### WHAT NEEDS TO BE DONE
Show all lines below holding the string "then".

......

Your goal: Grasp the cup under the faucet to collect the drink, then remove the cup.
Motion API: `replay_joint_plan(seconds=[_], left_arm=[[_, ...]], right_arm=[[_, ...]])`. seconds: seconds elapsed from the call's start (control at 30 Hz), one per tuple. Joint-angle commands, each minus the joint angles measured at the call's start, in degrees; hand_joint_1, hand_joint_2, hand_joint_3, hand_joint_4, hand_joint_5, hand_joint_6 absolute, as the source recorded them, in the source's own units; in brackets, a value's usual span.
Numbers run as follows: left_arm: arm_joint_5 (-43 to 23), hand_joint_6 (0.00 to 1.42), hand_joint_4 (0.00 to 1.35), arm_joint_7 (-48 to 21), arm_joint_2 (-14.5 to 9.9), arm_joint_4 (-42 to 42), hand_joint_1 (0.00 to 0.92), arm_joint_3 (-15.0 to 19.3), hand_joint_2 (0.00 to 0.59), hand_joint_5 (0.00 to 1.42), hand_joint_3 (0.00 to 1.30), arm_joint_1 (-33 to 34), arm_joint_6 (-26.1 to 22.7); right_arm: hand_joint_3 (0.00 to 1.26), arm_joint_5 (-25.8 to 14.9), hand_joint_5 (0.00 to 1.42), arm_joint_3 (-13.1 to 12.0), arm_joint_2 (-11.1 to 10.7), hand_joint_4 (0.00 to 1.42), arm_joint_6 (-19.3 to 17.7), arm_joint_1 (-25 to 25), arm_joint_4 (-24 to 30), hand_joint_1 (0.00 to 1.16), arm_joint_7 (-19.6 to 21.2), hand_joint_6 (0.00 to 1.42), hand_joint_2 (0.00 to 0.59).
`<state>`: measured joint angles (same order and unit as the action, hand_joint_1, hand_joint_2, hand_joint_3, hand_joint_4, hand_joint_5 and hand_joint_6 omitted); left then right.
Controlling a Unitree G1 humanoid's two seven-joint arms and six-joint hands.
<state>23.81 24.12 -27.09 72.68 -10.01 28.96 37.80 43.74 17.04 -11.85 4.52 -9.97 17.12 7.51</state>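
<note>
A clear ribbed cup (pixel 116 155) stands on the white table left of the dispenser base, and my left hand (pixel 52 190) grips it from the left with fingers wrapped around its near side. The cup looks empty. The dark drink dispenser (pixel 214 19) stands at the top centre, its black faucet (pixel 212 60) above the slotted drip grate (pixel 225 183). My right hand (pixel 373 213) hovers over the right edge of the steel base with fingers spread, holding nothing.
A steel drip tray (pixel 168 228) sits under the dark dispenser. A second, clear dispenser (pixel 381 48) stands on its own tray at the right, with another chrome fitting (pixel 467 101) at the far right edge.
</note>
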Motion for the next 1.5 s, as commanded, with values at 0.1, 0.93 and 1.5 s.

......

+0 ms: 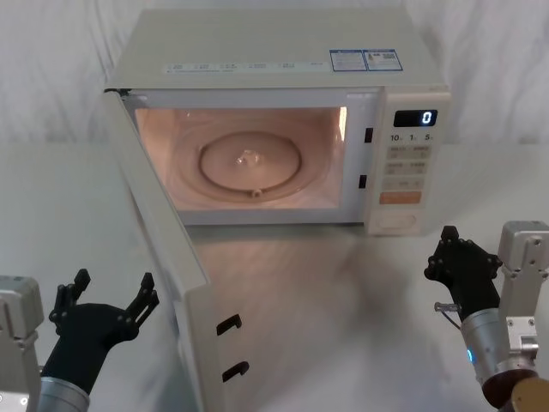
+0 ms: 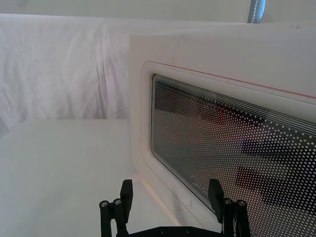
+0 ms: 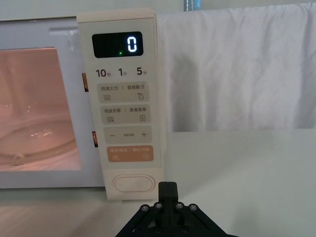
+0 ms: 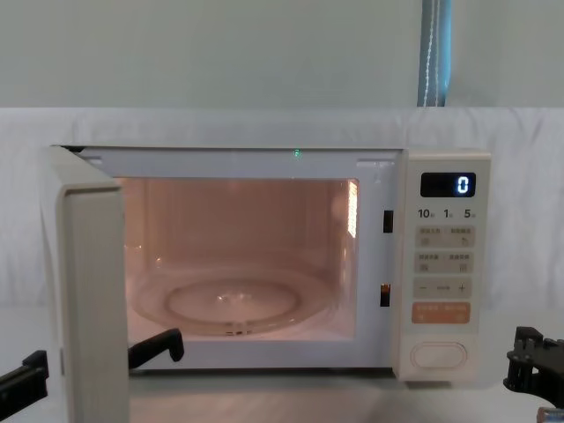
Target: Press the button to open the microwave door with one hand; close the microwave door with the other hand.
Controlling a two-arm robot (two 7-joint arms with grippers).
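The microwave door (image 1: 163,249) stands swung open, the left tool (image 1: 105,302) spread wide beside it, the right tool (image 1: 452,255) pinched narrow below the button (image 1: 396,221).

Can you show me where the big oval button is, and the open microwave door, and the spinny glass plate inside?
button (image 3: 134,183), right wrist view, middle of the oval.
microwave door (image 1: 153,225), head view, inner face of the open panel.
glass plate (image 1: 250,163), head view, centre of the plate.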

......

### COMPLETED EXERCISE
Your goal: Grasp the cup under the faucet to collect the drink, then remove the cup.
`<state>`: measured joint angles (same order and unit as the action, hand_joint_1, hand_joint_2, hand_joint_3, hand_joint_4, hand_joint_5 and hand_joint_6 omitted); left then right.

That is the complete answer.